He believed that art was a kind of  magic, bringing together sand, marble, dust, found and discarded objects, and resin,  to connect with an unseen, metaphysical world.

He soon began to develop a recognisable personal style related to matière painting, or ‘Art Informel’, a movement that focused on the materials of art-making as much as the art. The approach resulted in textural richness, but its more important aim was the exploration of the qualities of matter.  Tàpies freely adopted bits of stuff, detritus, earth, and stone-mediums that evoke solidity and mass in his large-scale works.

A style that might not be to everyone’s taste, this style of work created from unconventional materials such as dust or sand intended to challenge the viewers idea of reality.

Religious symbols resembling marks on a child’s exercise book, signatures, distortions of the artist’s own initials…..
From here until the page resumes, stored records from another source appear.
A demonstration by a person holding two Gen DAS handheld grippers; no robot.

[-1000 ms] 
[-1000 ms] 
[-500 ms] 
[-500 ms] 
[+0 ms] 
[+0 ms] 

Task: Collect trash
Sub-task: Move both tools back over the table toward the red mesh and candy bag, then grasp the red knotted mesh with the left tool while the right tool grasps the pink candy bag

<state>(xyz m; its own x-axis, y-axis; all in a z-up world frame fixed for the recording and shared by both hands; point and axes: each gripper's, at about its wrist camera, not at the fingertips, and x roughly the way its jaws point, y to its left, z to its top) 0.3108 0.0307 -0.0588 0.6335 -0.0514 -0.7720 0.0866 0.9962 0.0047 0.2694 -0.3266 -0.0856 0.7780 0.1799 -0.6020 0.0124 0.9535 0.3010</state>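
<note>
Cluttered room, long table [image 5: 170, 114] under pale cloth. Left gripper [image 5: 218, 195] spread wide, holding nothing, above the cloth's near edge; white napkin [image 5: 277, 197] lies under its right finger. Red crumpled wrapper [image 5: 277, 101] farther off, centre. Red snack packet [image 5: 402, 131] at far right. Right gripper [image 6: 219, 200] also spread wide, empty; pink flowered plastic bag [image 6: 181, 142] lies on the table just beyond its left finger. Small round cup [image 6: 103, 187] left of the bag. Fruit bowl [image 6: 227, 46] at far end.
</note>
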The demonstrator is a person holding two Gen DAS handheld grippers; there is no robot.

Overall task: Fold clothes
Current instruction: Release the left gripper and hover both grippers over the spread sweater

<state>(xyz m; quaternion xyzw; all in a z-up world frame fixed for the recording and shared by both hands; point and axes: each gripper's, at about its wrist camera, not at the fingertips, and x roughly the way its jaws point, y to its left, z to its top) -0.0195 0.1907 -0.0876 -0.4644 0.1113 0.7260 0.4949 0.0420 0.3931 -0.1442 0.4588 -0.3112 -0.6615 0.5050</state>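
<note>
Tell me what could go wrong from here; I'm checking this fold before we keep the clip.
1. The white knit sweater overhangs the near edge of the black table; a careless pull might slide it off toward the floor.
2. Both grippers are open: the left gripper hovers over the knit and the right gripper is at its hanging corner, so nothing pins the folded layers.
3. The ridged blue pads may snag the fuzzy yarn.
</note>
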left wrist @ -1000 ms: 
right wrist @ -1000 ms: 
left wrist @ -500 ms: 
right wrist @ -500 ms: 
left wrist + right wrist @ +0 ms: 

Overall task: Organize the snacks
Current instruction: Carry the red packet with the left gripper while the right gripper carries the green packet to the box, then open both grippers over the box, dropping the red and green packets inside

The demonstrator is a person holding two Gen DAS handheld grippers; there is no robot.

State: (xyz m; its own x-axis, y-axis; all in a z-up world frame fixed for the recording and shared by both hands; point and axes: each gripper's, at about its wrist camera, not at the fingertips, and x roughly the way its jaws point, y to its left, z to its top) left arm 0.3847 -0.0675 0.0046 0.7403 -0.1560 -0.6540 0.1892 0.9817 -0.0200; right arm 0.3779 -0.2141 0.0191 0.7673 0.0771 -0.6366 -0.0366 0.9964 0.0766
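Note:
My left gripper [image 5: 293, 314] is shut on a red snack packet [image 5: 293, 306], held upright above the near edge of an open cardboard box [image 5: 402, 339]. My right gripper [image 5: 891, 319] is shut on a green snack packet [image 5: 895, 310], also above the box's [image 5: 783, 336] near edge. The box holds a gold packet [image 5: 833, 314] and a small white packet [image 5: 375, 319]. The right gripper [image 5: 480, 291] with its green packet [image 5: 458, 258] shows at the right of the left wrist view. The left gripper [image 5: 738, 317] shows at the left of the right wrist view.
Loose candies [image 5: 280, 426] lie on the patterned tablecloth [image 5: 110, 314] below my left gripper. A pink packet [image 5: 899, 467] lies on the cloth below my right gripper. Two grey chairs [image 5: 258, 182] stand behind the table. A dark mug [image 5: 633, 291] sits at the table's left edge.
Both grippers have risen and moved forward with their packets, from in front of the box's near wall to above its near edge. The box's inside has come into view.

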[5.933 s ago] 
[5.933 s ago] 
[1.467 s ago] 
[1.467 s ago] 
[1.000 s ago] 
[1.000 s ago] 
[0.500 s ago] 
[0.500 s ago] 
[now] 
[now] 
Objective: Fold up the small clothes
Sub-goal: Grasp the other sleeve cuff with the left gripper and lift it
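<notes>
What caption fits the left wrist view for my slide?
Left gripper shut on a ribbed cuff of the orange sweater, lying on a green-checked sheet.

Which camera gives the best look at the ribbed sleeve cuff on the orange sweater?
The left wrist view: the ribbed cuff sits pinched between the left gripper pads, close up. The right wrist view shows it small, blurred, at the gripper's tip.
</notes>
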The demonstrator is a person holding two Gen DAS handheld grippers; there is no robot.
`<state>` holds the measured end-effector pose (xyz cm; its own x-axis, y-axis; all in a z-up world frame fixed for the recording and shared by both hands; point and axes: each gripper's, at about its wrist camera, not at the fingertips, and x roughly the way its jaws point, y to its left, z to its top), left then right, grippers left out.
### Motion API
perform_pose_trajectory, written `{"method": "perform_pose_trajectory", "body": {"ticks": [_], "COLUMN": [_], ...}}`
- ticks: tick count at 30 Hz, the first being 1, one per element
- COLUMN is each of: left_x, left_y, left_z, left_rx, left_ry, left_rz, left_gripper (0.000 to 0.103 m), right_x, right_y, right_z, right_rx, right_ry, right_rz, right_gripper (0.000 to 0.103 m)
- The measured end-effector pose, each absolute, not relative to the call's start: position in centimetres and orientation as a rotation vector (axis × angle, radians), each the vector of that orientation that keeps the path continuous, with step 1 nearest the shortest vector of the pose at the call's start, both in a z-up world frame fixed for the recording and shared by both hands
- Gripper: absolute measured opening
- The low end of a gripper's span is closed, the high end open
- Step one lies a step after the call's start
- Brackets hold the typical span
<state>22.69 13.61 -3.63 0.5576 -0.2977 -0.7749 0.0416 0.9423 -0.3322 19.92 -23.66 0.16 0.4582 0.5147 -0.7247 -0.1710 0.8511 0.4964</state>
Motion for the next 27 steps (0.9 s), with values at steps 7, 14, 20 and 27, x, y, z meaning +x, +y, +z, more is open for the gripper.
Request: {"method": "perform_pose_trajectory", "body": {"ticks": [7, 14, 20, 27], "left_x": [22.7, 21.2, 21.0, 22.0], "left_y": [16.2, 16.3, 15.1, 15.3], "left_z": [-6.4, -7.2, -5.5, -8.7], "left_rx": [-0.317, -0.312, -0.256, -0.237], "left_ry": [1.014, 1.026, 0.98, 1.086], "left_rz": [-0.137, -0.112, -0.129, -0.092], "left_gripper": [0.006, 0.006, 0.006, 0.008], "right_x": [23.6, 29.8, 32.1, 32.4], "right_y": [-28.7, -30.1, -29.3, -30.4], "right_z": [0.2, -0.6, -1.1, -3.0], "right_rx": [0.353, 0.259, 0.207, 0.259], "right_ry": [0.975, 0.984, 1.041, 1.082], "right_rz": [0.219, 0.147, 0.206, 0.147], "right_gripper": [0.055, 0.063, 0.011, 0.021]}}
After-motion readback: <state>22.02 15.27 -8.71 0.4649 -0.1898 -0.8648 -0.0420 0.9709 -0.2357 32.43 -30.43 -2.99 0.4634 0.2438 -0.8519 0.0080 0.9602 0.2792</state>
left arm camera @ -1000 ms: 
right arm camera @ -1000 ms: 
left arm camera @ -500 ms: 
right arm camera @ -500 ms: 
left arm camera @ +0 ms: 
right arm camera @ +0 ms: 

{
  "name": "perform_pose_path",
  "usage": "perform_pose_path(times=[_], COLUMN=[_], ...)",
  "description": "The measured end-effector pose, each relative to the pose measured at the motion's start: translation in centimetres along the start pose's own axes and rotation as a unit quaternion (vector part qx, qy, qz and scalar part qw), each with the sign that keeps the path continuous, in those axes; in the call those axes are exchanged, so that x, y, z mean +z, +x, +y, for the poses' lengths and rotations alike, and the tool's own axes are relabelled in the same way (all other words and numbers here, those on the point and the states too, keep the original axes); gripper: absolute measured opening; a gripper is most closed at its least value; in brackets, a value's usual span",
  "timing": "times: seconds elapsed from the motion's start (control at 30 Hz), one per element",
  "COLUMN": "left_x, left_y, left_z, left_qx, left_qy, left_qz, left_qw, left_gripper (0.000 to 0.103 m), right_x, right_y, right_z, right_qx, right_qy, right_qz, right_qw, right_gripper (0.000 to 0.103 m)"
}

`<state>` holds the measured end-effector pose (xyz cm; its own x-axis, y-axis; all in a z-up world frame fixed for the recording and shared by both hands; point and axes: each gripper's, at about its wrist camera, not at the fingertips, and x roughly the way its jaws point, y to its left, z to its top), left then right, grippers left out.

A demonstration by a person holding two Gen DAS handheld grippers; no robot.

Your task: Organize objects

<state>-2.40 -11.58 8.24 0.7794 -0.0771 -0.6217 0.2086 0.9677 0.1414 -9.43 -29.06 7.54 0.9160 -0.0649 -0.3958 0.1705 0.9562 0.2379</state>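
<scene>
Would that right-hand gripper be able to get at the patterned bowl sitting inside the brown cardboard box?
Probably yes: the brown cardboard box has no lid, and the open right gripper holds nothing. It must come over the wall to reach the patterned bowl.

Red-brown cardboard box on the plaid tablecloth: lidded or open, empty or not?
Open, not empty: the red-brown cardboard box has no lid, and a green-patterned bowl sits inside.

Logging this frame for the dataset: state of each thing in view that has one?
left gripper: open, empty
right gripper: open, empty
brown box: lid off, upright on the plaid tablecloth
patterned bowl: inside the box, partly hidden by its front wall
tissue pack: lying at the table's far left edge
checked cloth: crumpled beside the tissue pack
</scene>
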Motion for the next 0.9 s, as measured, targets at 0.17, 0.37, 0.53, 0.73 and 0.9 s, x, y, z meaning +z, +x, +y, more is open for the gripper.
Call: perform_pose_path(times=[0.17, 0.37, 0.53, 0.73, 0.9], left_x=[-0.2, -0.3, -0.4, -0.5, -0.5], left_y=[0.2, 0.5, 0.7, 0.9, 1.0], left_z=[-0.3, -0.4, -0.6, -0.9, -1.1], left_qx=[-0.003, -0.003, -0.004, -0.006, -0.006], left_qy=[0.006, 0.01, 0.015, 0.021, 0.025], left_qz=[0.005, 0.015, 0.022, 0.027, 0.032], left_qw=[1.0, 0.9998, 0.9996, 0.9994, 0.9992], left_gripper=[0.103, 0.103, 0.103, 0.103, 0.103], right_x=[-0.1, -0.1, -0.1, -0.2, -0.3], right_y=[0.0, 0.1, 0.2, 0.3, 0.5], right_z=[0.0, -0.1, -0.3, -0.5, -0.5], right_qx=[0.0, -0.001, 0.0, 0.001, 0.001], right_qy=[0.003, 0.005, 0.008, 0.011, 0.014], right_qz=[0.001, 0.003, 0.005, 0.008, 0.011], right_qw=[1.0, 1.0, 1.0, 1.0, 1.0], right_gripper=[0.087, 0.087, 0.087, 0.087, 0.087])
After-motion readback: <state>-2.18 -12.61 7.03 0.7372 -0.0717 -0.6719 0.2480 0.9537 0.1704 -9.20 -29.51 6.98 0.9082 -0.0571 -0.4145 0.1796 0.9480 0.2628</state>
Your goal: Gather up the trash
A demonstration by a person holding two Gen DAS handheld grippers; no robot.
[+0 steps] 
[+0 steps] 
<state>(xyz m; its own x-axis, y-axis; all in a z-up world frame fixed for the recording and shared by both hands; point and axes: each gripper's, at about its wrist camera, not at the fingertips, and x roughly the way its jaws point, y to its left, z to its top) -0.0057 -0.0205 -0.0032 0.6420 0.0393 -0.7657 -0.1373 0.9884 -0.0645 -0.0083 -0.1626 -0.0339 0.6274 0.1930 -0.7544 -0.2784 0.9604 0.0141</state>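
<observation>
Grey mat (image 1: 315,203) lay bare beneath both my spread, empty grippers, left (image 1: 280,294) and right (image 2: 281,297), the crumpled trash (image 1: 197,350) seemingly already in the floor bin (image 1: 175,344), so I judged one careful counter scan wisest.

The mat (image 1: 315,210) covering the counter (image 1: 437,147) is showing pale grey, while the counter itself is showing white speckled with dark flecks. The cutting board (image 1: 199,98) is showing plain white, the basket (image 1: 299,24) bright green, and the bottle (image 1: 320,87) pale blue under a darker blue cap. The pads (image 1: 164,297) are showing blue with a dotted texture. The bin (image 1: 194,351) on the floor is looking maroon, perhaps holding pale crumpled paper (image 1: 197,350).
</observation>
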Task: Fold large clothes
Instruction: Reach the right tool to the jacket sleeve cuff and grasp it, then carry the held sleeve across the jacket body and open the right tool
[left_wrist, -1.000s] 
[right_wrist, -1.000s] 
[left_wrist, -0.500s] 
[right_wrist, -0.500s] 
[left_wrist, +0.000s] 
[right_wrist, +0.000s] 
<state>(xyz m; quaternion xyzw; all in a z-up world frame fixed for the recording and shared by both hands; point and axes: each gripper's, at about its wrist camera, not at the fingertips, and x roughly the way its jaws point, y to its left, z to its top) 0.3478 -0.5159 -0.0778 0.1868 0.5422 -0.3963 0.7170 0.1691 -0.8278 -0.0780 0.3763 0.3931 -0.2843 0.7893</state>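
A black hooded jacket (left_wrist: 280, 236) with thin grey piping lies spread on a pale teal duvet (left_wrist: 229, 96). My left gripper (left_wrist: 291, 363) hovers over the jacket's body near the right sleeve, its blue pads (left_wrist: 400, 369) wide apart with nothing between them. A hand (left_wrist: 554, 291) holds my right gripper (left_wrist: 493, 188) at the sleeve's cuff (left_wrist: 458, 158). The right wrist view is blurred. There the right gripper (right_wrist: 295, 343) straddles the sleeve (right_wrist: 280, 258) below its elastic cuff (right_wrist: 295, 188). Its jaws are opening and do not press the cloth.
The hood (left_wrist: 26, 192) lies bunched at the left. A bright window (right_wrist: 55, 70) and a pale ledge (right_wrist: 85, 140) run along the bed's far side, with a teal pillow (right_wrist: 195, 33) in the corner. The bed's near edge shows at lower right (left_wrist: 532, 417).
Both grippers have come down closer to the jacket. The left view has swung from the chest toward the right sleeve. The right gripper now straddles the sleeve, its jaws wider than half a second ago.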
‘In The Catalan Spirit by Antoni Tapies
‘In The Catalan Spirit’

Several of his pieces show his strong Catalan roots, such as ‘In The Catalan Spirit’ (1971) with the red and yellow of the national flag covered in graffiti, or ‘Companys’ (1974) referring to Luis Companys, president of Catalonia from 1934, who fled Franco to occupied France where he was arrested by the Gestapo and sent back to Spain. On Franco’s orders, he was tortured, beaten and executed for treason.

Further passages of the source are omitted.